En effet, l’accroissement du nombre de télétravailleurs ces dernières années a conduit les entreprises à mener une réflexion sur leurs besoins réels en termes de surface de travail et notamment concernant les surfaces de bureaux. C’est un poste de dépenses très important, notamment en Île-de-France où le prix du mètre carré est élevé. Le contexte économique difficile nécessitant aussi toutes les économies possibles pour bon nombre d’acteurs professionnels.
En Île-de-France, où le nombre de télétravailleurs est un des plus importants de France, le marché d’entreprise, et notamment des bureaux, a nettement reculé. Il souffre profondément de la crise et de ses conséquences. De nombreux bureaux sont désormais vacants et entraînent un ralentissement du marché. Les entreprises doivent souvent se réorganiser, s’adapter ou partir.
Ce ralentissement est toutefois en partie compensé par la création importante de nouvelles entreprises, notamment les start-up, qui cherchent à rester localisées sur un secteur central, dans ou proche de la capitale qui leur confère une renommée et un certain standing pour leurs clients et leurs investisseurs.
Aussi, pour certains secteurs, notamment les quartiers d’affaires, la demande reste plus forte que l’offre et de nombreux bureaux sont désormais proposés à la sous-location. Les lieux de coworking sont aussi en plein essor.
On note également une mutation dans la demande. Tout comme pour le marché immobilier résidentiel, les entreprises et leurs salariés souhaitent désormais un lieu de travail moderne et convivial. En Île-de-France, terre de bureaux par excellence en France, les espaces à l’américaine, et notamment à la « Google » sont en forte demande.
Depuis la fin du télétravail obligatoire en début d’année, les salariés revenus à temps plein ou ceux qui fonctionnent sur un mode hybride, mi domicile - mi entreprise, attendent des espaces différents : plus axés sur l’humain et moins sur la rentabilité brute. Les nouveaux besoins impliquent des espaces plus ouverts associés à des « cocons » de travail où ceux qui le désirent peuvent se concentrer seuls en toute intimité. L’espace de travail doit être davantage collaboratif, plus axé sur la confiance et sur l’équilibre entre le bien être individuel et la productivité.

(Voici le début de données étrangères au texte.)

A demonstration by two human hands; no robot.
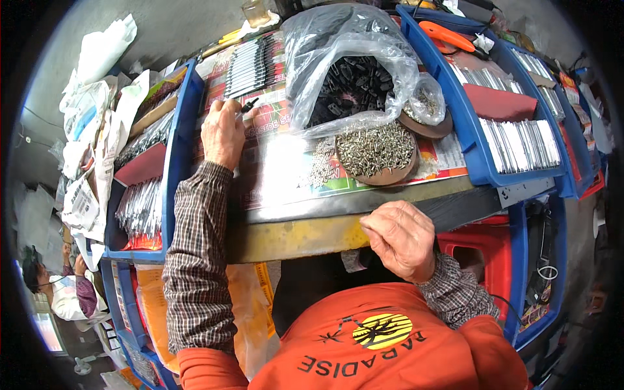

Le marché du bureau en Île-de-France qui a pâti ces dernières années d’investissements grippés, de baisses de chiffre d’affaires, de nouvelles demandes des salariés et de leurs employeurs a donc de nombreuses perspectives d’évolution pour l’avenir.
Il est à noter que la fin du télétravail pourrait inciter certains professionnels à chercher des opportunités d'emploi en dehors de l'Ile-de-France, tandis que d'autres pourraient opter pour des emplois en télétravail indépendant, tels que ceux proposés sur des plateformes comme Jooble.
Le marché du travail a nettement changé ces dernières années. Le télétravail en est l’une des principales évolutions et cela a entraîné des impacts conséquents sur le marché de l’immobilier résidentiel et d’entreprise. Tantôt en ralentissement, tantôt en plein essor, selon la période et le secteur, le marché de l’immobilier en Île-de-France évolue et se transforme. Les disparités vont aller crescendo entre les logements ou les espaces professionnels restés « dans leur jus », non modernisés et les lieux qui auront su prendre le tournant du futur, plus flexibles, plus attractifs.